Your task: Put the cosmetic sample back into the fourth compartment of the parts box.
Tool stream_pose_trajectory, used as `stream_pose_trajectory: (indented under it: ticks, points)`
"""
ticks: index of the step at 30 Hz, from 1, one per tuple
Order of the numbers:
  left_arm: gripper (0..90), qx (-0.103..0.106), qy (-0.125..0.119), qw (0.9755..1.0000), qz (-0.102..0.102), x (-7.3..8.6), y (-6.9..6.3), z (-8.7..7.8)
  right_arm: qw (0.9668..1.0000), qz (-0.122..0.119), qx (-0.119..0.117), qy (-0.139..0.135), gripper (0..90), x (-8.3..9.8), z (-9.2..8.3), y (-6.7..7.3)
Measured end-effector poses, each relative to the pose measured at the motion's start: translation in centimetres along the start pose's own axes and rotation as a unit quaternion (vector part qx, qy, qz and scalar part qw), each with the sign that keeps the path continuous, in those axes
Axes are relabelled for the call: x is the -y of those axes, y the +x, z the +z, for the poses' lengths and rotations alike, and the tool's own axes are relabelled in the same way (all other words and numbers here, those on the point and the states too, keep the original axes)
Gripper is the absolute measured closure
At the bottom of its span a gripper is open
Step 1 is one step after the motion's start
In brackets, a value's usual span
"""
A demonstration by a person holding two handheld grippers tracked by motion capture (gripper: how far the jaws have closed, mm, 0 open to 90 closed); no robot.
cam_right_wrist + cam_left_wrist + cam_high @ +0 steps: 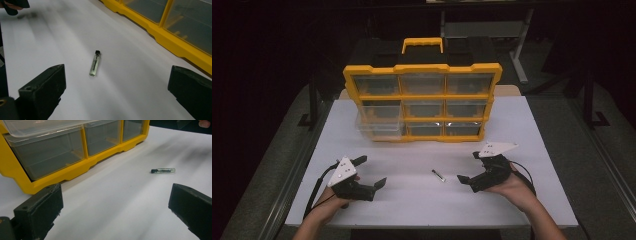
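The right gripper [468, 166] has its fingers [42, 92] spread wide and holding nothing, low over the white table [522, 130]; the left gripper [371, 171] is likewise spread wide and empty, resting near the table's front left. Between the two lies the thing both point at, a small glass vial [438, 175] with a black cap, flat on its side on the bare table, well in front of the yellow drawer organizer [422, 102] and touching nothing.

The relation that matters: the vial lies just ahead of the right gripper's fingers, toward the person's left of that hand, and clearly nearer to it than to the left gripper, which sits well apart from it; so the right hand looks the likelier one to pick it up. In the right gripper view the vial [94, 62] runs nearly lengthwise away from the camera, black cap at the far end, so the fingers already stand across its long axis and would close on its sides with little turning.

In the left gripper view the vial [163, 170] lies crosswise, cap to the left, off toward the right finger [192, 212]; that view also shows the organizer's clear drawers [50, 155] at close range, apparently empty, one upper drawer standing out past the frame; the high view confirms a left-column drawer [379, 122] pulled forward.
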State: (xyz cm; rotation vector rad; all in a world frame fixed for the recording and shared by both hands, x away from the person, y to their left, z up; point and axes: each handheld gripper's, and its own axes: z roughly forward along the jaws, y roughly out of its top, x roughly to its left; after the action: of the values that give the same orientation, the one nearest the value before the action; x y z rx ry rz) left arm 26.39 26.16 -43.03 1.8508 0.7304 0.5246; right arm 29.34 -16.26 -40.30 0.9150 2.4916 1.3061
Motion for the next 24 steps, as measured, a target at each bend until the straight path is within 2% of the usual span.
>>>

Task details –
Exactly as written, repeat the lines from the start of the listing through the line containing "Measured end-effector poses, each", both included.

Answer section –
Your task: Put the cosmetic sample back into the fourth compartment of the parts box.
Tool stream_pose_trajectory, used as `stream_pose_trajectory: (indented under it: ticks, points)`
"""
ticks: index of the step at 30 Hz, from 1, one per tuple
Order of the numbers:
  left_arm: gripper (0..90), qx (-0.103..0.106), qy (-0.125..0.119), qw (0.9755..1.0000), qz (-0.102..0.102), x (-7.3..8.6), y (-6.9..6.3), z (-8.7..7.8)
  right_arm: qw (0.9668..1.0000), qz (-0.122..0.119), qx (-0.119..0.117), qy (-0.139..0.135), gripper (0..90), x (-8.3..9.8), z (-9.2..8.3), y (-6.7..7.3)
Measured end-effector poses, each relative to the pose measured at the motion's start: translation in centimetres along the start pose's own axes and rotation as a unit quaternion (vector part qx, qy, qz and scalar part qw), each with the sign that keeps the path continuous, in those axes

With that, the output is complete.